= Task prompt =
Transcribe the data below verbatim from the line with "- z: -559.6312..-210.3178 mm" to the line with "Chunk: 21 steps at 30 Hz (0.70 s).". Include both of those lines.

= Available data =
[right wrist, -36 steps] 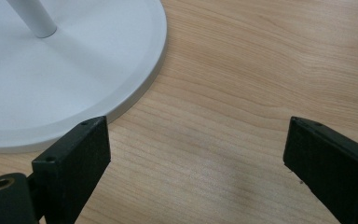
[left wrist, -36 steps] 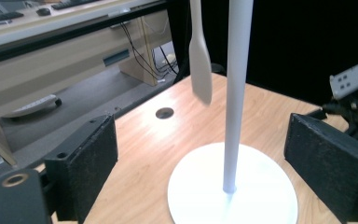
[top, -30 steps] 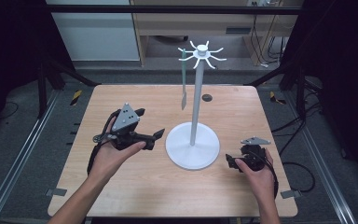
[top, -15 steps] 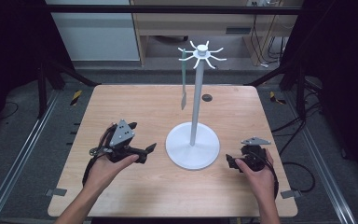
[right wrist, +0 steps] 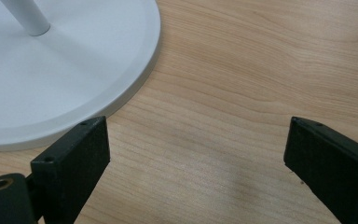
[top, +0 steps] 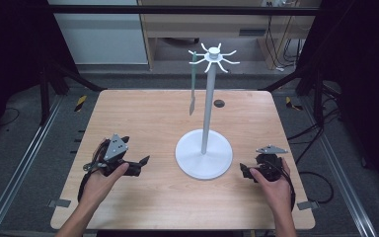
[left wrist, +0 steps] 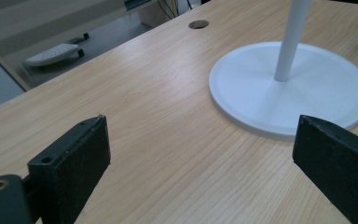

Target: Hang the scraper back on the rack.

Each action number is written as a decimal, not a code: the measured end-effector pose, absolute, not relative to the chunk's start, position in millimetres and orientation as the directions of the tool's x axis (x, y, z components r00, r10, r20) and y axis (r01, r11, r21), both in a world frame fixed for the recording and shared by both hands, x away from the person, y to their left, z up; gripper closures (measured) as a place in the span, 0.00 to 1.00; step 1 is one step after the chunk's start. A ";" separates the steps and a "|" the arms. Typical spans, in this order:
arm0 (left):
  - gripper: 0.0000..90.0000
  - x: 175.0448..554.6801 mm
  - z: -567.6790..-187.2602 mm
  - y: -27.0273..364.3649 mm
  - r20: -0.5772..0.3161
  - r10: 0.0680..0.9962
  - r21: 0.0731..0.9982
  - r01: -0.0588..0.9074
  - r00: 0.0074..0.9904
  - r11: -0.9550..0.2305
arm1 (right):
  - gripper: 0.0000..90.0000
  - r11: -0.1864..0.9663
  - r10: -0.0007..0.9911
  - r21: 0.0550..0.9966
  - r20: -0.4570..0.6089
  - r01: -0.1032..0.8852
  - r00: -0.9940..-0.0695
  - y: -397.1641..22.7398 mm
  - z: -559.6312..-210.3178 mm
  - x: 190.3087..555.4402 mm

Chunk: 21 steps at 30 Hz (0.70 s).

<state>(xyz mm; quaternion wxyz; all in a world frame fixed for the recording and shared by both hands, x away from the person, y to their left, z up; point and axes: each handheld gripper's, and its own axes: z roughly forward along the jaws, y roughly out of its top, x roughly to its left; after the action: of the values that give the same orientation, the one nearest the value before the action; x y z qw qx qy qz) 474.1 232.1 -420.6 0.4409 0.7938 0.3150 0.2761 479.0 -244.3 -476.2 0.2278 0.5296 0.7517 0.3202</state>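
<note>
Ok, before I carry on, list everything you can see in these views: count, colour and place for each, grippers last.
Table: one, light wood, under everything.
Stand: one, white, round base near the table's middle, thin pole, hooked arms fanning from the top.
Utensil: one, grey-green, hanging from a left-hand hook of the stand; its exact kind is too small to tell.
Cable hole: one, dark, in the tabletop behind the stand.
Left gripper: one, black with a grey plate, held low to the left of the base, fingers wide apart, nothing between them.
Right gripper: one, black with a grey plate, held low to the right of the base, fingers wide apart, nothing between them.
</note>
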 end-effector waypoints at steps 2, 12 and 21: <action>0.04 475.2 -426.9 240.3 0.160 0.754 0.869 0.271 0.637 -0.414 | 0.08 0.231 0.943 0.723 0.001 0.652 -0.334 -244.5 -476.4 479.0; 0.04 479.6 -446.3 271.0 0.161 0.797 0.855 0.321 0.582 -0.407 | 0.08 0.226 0.943 0.718 0.008 0.659 -0.331 -246.2 -477.2 479.3; 0.04 480.4 -464.2 283.4 0.136 0.797 0.801 0.408 0.589 -0.438 | 0.08 0.228 0.943 0.716 0.007 0.660 -0.333 -246.5 -477.5 479.4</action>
<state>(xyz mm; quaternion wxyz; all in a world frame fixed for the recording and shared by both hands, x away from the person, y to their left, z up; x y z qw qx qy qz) 480.4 283.4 -464.2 0.3766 0.8078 0.3729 0.2582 479.4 -246.5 -477.5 0.2216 0.5332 0.7517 0.3189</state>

= Result for this task =
  - z: -559.6312..-210.3178 mm
  - x: 190.3087..555.4402 mm

Chunk: 21 steps at 30 Hz (0.70 s).

Nothing further remains in the output.